Segment Open

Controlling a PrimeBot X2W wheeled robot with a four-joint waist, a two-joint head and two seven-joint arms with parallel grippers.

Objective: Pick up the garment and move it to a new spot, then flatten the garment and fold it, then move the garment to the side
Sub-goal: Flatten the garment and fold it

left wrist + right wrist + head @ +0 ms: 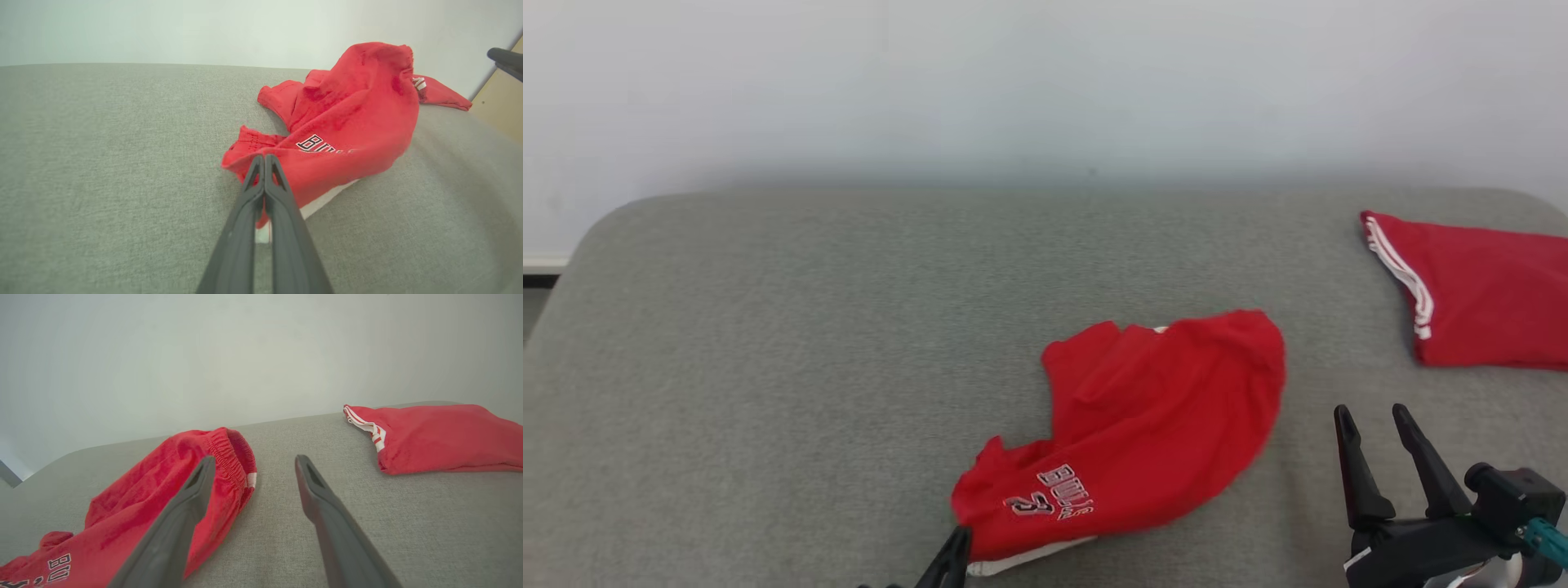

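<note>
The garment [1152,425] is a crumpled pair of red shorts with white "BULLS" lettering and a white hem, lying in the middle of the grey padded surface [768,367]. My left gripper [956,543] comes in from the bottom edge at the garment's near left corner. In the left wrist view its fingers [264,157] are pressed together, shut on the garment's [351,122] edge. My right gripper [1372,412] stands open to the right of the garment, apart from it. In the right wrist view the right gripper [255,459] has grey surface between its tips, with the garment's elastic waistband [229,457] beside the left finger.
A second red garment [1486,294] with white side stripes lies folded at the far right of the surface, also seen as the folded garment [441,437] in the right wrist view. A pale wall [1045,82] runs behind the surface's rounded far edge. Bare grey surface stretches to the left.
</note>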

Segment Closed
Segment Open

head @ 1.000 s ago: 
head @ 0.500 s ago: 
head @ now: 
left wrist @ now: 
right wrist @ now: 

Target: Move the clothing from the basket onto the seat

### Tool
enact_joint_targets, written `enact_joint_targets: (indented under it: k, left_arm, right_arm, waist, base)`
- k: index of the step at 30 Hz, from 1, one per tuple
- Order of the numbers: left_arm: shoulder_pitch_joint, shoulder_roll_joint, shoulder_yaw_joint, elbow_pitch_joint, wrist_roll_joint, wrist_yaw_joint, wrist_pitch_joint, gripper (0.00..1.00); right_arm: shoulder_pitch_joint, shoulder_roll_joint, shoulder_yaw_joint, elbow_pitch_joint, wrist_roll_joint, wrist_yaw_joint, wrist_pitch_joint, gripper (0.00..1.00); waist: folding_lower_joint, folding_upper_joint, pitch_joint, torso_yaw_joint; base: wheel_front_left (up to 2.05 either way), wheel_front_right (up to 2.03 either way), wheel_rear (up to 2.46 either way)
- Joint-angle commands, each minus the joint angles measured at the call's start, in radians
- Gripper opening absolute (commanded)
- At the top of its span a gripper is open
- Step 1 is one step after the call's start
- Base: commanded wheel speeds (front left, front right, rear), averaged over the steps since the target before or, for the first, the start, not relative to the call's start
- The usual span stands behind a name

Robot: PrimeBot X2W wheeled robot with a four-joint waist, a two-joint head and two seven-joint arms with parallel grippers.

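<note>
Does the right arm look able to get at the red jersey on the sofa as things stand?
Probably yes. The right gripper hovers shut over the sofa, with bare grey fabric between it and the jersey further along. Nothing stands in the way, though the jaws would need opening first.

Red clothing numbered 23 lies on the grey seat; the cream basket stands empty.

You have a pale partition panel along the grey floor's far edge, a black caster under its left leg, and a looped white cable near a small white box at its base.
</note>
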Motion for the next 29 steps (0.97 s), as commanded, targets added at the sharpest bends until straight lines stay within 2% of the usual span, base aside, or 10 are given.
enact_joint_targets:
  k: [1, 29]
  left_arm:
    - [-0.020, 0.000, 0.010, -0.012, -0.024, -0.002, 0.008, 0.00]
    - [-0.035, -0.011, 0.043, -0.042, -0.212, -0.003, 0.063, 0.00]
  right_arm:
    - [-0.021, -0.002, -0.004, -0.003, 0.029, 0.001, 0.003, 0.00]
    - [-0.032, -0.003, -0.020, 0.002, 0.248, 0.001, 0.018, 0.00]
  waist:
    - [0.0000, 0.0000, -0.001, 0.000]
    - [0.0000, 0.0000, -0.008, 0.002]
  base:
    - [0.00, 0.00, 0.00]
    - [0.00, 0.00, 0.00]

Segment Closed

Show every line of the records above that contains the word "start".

- Joint-angle commands, each minus the joint angles measured at the call's start, in radians
- Step 1 is one step after the call's start
- Base: commanded wheel speeds (front left, front right, rear), averaged over the steps since the target before or, for the first, the start, not relative to the call's start

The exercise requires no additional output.